1. de compe’tentie
competenties (mv.)
= je bent bekwaam voor iets.
- De competentie van de chirurg was duidelijk door de manier waarop hij de complexe operatie uitvoerde.
- Haar competentie in meerdere talen maakte haar de perfecte kandidaat voor de functie van internationale vertegenwoordiger.
- De competentie van de leraar in wiskunde zorgde ervoor dat de leerlingen complexe oefeningen gemakkelijk konden begrijpen.
2. de mentali’teit
mentaliteiten (mv.)
= de manier van denken en voelen
- Begin met een positieve mentaliteit aan je examen. Je zal dan merken dat je het kan.
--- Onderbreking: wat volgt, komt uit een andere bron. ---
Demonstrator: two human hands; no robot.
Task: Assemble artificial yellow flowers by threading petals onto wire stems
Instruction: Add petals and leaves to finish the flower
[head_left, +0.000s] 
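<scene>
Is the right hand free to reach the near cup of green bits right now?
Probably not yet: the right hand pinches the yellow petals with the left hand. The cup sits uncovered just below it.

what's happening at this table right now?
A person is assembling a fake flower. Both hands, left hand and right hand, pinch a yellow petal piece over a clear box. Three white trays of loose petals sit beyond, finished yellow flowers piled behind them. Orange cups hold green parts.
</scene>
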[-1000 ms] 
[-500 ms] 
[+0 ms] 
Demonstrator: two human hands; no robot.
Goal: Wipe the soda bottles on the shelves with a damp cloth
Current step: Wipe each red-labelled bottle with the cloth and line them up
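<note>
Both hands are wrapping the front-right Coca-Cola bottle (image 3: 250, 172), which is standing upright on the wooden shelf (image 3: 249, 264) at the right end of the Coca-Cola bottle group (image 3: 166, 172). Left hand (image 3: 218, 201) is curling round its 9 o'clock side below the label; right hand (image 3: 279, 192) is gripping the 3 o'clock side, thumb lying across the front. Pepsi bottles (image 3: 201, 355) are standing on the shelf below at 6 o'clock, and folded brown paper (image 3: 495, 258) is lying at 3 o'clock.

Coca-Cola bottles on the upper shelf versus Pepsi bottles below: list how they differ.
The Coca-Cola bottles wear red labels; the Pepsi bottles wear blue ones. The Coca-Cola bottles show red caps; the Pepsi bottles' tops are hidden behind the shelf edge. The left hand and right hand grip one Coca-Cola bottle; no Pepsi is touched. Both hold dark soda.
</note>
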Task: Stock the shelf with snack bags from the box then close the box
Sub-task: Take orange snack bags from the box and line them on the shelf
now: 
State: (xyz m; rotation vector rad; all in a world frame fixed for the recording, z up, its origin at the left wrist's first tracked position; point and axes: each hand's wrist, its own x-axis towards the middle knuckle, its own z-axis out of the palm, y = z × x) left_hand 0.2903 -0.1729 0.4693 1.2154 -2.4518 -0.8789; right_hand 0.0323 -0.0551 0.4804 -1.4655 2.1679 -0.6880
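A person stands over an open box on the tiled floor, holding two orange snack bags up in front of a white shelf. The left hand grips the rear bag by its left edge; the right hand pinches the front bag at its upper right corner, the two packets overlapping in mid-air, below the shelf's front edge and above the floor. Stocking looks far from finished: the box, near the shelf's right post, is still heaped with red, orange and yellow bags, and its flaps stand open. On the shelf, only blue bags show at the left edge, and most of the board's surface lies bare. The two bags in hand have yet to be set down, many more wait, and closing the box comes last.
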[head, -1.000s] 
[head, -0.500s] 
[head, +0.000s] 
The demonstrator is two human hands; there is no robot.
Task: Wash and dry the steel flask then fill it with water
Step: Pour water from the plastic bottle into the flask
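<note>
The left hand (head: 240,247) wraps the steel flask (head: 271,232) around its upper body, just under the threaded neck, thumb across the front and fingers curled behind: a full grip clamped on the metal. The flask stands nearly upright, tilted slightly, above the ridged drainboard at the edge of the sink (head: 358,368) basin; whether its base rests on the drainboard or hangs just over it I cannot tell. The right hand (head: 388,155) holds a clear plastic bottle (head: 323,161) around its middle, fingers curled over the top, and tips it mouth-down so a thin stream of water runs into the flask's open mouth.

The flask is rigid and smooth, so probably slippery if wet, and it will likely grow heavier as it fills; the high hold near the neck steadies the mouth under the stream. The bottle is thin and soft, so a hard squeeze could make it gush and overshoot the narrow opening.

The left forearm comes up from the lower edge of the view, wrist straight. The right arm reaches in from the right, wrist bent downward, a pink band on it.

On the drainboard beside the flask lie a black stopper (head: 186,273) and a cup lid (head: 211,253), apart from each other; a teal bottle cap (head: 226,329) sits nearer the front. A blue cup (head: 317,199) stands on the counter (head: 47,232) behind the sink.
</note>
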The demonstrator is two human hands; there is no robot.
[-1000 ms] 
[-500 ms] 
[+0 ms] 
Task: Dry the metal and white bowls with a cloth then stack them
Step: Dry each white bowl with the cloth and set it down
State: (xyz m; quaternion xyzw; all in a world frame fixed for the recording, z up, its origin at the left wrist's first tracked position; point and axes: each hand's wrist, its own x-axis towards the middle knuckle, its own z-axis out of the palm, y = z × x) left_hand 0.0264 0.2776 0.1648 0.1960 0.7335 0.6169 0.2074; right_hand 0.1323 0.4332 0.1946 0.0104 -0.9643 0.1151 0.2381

- De mentaliteit van het team was positief, ondanks de eerdere verliezen.
- Een ondernemende mentaliteit helpt hem bij het oplossen van complexe problemen op het werk.
3. de partici’patie
participaties (mv.)
= de deelname aan iets
- De participatie van ouders aan het schoolleven is heel belangrijk.
- De participatie van alle buurtbewoners bij het schoonmaakinitiatief maakte een groot verschil in de leefbaarheid van de wijk.
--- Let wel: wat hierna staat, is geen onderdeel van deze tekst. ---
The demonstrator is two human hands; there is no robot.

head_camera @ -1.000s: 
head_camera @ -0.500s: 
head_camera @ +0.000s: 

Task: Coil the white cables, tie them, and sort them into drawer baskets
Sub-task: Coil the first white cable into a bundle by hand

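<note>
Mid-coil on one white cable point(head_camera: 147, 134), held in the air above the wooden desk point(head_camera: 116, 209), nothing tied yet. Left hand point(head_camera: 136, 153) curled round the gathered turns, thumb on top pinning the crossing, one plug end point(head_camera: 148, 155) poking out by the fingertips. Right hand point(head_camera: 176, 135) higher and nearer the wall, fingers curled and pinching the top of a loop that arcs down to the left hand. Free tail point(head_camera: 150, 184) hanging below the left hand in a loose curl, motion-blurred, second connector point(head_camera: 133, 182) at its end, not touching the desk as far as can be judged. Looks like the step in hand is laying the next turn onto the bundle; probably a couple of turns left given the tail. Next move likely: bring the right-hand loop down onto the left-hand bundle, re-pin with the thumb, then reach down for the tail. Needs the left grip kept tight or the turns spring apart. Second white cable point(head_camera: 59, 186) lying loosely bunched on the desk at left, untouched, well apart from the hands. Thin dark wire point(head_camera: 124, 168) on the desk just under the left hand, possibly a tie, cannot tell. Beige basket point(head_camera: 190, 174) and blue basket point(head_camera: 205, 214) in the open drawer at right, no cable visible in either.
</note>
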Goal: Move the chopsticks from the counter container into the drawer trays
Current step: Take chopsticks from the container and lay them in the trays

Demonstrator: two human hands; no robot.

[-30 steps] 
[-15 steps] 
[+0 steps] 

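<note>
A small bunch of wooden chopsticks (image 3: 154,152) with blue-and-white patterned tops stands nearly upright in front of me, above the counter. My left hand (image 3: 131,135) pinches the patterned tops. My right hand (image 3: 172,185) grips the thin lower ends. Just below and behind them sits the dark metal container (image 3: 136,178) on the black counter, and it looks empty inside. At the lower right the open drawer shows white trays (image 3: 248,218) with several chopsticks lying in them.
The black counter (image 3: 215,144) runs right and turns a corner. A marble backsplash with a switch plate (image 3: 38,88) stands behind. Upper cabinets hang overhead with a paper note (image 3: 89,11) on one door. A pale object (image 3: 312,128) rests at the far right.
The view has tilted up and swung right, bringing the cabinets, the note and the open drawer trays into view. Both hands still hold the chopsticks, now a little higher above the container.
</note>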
- Door de actieve participatie in de klasdiscussies verbeterden de studenten hun begrip van het onderwerp aanzienlijk.
4. de ‘overvloed
geen meervoud
= meer dan nodig is
- In West-Europa hebben we echt een overvloed aan eten en luxe-producten.
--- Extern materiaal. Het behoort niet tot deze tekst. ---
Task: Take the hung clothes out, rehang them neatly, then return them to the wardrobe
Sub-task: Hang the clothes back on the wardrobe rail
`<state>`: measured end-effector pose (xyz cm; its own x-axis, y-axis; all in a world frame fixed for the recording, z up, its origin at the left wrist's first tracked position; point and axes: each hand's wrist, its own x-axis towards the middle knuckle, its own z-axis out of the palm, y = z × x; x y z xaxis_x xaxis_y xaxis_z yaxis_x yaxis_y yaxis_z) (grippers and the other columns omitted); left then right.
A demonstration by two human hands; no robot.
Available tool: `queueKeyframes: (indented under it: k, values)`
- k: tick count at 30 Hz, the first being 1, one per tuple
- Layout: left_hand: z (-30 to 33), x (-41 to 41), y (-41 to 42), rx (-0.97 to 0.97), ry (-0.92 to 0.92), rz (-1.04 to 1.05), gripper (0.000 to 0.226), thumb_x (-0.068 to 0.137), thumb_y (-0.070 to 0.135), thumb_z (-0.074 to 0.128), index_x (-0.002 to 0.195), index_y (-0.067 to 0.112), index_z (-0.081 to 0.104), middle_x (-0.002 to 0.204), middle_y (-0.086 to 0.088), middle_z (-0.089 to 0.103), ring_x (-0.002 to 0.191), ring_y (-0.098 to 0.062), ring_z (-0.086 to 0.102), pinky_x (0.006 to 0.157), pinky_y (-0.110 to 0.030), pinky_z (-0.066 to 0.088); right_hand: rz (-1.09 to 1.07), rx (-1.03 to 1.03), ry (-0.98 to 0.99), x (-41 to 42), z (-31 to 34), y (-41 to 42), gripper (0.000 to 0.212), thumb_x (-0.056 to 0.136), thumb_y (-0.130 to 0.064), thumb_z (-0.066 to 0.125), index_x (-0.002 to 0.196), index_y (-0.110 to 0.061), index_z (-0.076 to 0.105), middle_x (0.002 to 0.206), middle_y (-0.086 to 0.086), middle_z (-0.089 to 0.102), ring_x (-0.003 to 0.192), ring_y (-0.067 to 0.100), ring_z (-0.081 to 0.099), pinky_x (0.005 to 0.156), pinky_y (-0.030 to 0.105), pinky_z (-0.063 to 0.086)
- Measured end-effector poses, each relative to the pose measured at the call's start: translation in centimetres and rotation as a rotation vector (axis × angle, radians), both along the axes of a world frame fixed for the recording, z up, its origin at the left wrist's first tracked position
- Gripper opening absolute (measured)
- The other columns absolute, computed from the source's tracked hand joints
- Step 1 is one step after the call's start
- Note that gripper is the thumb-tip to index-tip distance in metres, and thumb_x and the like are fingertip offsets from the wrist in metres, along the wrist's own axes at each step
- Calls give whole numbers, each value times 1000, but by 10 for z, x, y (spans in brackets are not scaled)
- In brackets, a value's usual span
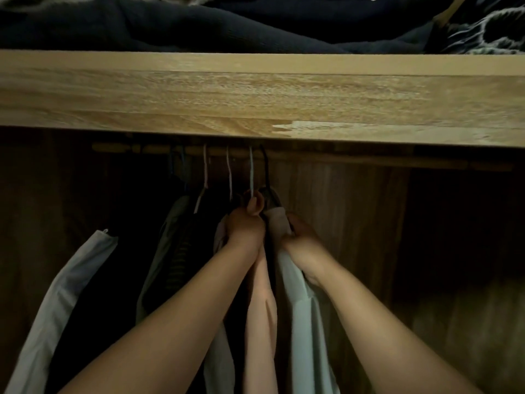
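Inside the wardrobe (355, 200), dim and brown, under a thick pale wooden shelf (255, 95). On top of the shelf, dark folded fabric (199, 24), and a black-and-white patterned cloth (488, 27) at the far right.

Below the shelf, a wooden rail (341, 159) running left to right. On the rail, at least 4 hanger hooks close together: a pinkish hook (205, 172), a white hook (229, 177), a pale blue hook (251, 174) and a black hook (265, 169). Possibly more hooks to the left, too dark to tell.

Left hand (245, 230) raised just under the hooks, closed around the neck of the pale blue hook's hanger, thumb pointing up beside it. Right hand (302, 243) just beside the left, slightly lower, closed on the shoulder of a pale greenish-white garment (301, 322) hanging under the black hook. Between the 2 hands and forearms, a peach garment (261, 322) hanging straight down, touching the left wrist. Both hands nearly touching each other, with the 2 garments pressed between and beneath them.

To the left of the left forearm, more hung clothes: a dark striped garment (177, 265) with a grey one beside it, and further left a light grey sleeve (65, 294) slanting down to the lower left corner. Right part of the rail bare.
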<state>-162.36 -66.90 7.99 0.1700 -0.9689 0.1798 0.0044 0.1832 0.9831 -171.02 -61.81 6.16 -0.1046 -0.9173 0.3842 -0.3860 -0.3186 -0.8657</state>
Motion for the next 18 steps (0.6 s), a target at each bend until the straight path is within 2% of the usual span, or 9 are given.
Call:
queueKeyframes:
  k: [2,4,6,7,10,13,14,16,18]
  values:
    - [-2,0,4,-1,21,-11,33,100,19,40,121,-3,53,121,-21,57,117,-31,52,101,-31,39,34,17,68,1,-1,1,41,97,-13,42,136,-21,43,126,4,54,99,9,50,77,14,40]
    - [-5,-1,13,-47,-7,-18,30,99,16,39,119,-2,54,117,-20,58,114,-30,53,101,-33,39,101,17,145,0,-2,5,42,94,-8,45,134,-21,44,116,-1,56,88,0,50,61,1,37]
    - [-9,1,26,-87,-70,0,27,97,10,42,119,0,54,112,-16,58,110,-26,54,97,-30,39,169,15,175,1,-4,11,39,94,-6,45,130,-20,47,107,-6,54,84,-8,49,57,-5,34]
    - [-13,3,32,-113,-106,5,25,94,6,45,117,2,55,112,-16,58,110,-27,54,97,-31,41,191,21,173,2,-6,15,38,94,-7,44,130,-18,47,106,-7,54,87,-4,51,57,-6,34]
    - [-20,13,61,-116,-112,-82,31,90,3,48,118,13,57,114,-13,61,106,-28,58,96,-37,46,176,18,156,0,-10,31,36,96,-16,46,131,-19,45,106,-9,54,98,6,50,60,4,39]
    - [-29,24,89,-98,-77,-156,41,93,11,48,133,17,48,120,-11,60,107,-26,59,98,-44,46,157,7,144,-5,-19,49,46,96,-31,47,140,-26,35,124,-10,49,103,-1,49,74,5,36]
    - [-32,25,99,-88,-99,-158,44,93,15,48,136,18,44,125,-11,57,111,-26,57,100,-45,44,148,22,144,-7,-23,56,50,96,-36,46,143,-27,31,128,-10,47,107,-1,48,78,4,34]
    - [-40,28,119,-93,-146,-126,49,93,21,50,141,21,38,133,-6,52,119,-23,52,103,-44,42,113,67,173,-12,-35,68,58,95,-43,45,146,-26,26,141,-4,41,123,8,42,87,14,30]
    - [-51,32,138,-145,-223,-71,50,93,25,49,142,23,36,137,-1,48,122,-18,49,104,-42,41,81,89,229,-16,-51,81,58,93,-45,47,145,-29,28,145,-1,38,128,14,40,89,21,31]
- Na een rijke oogst was er een overvloed aan appels beschikbaar op de lokale markt.
- Dankzij de overvloed aan informatie op het internet kon ze snel leren hoe ze haar computer moest repareren.
5. ver’hinderen
hij verhindert, verhinderde, heeft verhinderd
= beletten (syn.)
= je maakt dat iemand iets niet kan doen of dat iets niet gebeurt
- De verdediger verhinderde dat de aanvaller scoorde.
- De zware regenval verhinderde het voetbalteam om hun wedstrijd te spelen.
- Hij installeerde een antivirusprogramma om te verhinderen dat zijn computer geïnfecteerd zou raken met computervirussen.